Dataset content:
━━━━━━
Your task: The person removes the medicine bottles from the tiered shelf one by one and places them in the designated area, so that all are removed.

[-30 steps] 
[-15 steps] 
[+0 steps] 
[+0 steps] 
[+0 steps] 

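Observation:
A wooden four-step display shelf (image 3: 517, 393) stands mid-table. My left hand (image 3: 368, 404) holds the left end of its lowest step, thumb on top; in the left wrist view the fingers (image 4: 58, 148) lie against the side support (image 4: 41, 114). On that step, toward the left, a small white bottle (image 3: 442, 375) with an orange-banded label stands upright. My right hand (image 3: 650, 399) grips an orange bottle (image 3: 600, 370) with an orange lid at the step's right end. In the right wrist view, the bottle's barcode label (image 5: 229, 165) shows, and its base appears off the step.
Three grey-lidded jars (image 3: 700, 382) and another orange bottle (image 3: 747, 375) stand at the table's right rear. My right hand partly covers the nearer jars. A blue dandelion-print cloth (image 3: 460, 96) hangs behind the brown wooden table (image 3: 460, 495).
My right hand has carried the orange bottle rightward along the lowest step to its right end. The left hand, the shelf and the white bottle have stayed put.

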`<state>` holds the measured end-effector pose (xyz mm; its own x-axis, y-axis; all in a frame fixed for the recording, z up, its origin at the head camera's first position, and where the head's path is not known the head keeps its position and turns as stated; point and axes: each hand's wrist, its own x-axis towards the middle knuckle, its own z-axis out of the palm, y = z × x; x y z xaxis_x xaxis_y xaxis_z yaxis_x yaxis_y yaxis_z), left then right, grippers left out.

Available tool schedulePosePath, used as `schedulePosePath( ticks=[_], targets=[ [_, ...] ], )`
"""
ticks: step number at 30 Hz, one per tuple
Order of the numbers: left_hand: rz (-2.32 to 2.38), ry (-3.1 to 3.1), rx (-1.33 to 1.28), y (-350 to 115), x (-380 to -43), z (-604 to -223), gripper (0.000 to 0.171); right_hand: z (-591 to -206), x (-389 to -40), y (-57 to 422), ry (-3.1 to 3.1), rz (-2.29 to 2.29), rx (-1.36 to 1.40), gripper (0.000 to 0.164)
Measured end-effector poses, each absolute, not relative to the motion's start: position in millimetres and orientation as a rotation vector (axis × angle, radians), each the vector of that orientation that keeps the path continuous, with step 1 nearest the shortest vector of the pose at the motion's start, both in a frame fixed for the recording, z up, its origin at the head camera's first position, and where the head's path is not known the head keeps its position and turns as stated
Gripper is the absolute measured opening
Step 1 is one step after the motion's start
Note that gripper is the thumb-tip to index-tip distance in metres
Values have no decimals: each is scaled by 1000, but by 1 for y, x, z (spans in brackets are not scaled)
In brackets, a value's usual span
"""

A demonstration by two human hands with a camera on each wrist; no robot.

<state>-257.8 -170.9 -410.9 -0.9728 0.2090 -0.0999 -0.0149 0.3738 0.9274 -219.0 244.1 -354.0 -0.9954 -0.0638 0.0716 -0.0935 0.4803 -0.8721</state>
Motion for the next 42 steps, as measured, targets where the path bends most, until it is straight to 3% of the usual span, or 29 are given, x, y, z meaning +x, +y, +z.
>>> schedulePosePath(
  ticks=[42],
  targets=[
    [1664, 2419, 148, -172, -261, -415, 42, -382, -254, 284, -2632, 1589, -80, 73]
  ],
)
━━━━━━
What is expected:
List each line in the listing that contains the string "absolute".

Answer space:
Measured end-effector poses, each absolute, not relative to the motion's start: position in millimetres and orientation as a rotation vector (axis × angle, radians), each the vector of that orientation that keeps the path continuous, with step 1 nearest the shortest vector of the pose at the motion's start, both in a frame fixed for the recording, z up, its origin at the head camera's first position, and where the head's path is not known the head keeps its position and turns as stated
Gripper is the absolute measured opening

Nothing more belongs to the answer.